Campbell's got a scar on his forehead, just above his eyebrows. It’s not mic-related, rather a permanent reminder of a teenage viral infection and an unscripted collision with a sink at Shore Memorial hospital in New Jersey. When he catches sight of it in a mirror he thinks of the many veteran wrestlers who wear similar, if more numerous, abrasions thanks to years of gigging, or blading, to administer an edge of gory drama to their matches.

On ‘No Closer To Heaven’, the scar gets a mention. One of the album’s highlights, and there are plenty, is the furious I Don’t Like Who I Was Then, during which Campbell revisits moments from his past with the benefit of hindsight and no little admonishment for his younger self. When Shore Memorial enters the narrative, which was knitted together from words scattered in his notebook, he sings: “Turned away like I’m working babyface out of Mid South in the ‘80s. I kept a blade hidden in my wrist tape.”

“It’s when you and all your friends are sitting around and telling stories,” he says. “Someone says: ‘Remember when you did this thing? Remember when you did that thing?’ And they actually feel like a different person did them. I sometimes don't even have memories of the things they're saying, or barely do. And you think: ‘Man, what a dick I was. What a fucking dickheaded thing to do. I can’t believe I did that, or said, that.’ It’s thinking back on being young and stupid and selfish and self-centred, all the things that go with that, and not liking those memories much.”

The song is a neat distillation of the album’s change in perspective. Having exercised his narrative muscles with the recent Aaron West record, Campbell’s back in autobiographical territory. But this time he is less concerned with the minutiae of a suburban life and instead focused on being the best he can be and moving forward.

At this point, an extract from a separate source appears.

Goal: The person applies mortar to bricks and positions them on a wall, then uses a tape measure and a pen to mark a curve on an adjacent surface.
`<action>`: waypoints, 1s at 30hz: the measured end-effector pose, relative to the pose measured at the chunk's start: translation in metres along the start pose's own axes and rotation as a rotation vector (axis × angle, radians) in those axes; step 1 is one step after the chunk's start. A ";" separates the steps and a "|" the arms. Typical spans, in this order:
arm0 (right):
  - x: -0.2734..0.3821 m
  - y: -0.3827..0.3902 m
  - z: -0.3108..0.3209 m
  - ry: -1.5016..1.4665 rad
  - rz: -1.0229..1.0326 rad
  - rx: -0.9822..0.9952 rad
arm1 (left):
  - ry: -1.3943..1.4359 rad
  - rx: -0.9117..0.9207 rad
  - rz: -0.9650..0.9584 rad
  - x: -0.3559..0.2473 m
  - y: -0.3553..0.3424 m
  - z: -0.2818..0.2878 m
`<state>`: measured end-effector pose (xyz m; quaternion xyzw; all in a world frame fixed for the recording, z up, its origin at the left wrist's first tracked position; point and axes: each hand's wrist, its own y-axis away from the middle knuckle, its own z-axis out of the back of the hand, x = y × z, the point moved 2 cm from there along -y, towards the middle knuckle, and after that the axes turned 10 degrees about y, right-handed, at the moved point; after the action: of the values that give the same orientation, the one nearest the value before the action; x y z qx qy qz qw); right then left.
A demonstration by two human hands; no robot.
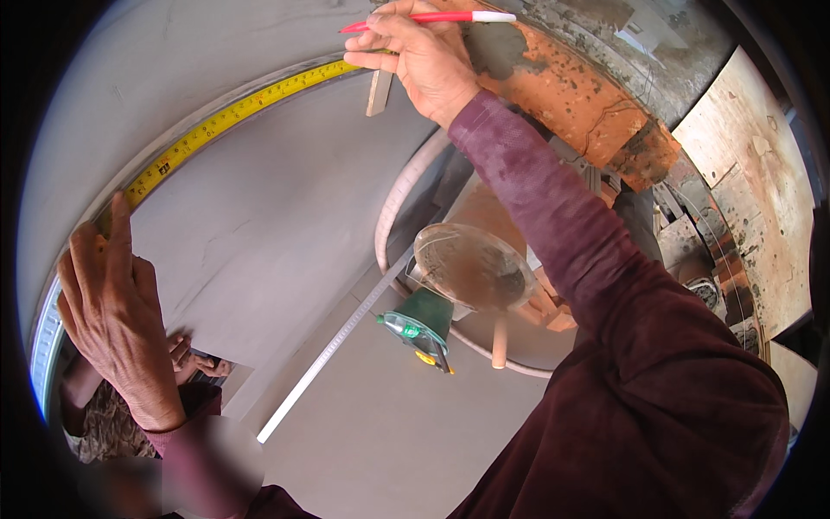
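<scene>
A yellow tape measure (226,118) lies stretched along a grey plastered edge, curving from lower left to upper centre. My left hand (117,320) grips its left end, the index finger pressed along the blade; a bit of yellow shows between the fingers, and the rest there is hidden. At the top, my right hand (424,65) holds a red pen (432,19) with a white end, pinched and lying roughly level. The lower fingers of that hand reach the tape's right end. Just below them, a short wooden strip (378,92) sticks out from the edge.
Below stand a cloudy bucket (475,268), a green bucket (430,310) with tools, and a pale hose (393,208). A white straightedge (328,350) slants across the floor. Orange brickwork (562,91) and a board (748,190) lie right. Another person's hand (179,350) shows lower left.
</scene>
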<state>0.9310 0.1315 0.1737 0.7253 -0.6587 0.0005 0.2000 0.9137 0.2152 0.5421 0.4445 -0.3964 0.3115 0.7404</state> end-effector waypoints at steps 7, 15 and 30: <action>0.003 0.008 -0.027 0.384 0.061 0.084 | 0.044 0.018 0.040 -0.010 -0.005 0.010; 0.004 0.010 -0.033 0.620 0.093 0.041 | 0.024 0.037 0.054 -0.008 0.000 0.005; 0.004 0.014 -0.034 0.648 0.087 0.019 | 0.030 0.008 0.039 -0.009 -0.002 0.006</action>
<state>0.9268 0.1372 0.2099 0.6603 -0.5912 0.2462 0.3922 0.9092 0.2077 0.5352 0.4347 -0.3929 0.3342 0.7382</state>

His writing retains the emotional highs and lows, examinations of loss and faith and theatrical elements that have blossomed since the release of ‘Suburbia, I’ve Given You All And Now I’m Nothing’, but re-frames them in a philosophical, ultimately optimistic, light.

Musically, the record accompanies Campbell’s shift in focus not by reinventing the Wonder Years' wheel, but by blending the elements of their sound more seamlessly than before. It sounds like everything they’ve done before and, at the same time, nothing they’ve done before.

“You're never going to get it right,” he says. “Everything we've said in the past is flawed. Every person I've been before I was this person has had problems. When you’re 24 you look at the shit you did when you were 18 and go: ‘Damn, that was dumb.’ Now I’m 29 and looking at the shit that I said when I was 24 and thinking: ‘Man, some of that was dumb, too.’ I’m sure when I’m 35 I’m going to look back at the stuff I said when I was 29: ‘Some of that was dumb, too.’ And this record is the realisation that that is OK and we’re always going to get some of it wrong. The idea is to be better every time.

“There are going to be detours and dead ends. At that point it can be really easy to give up on progress. Just say: ‘Well, I tried. I didn't get there and fuck it, this is good enough. Who I am right now is good enough. I’m going to stop walking.’ The point of this record is to say that you’re going to hit the detour, hit the dead end or make a wrong turn. It’s going to be totally fucking your fault. You’re going to fuck up and go backwards for an hour. That doesn’t mean live where you end up. It means pull yourself up, turn around and keep walking.”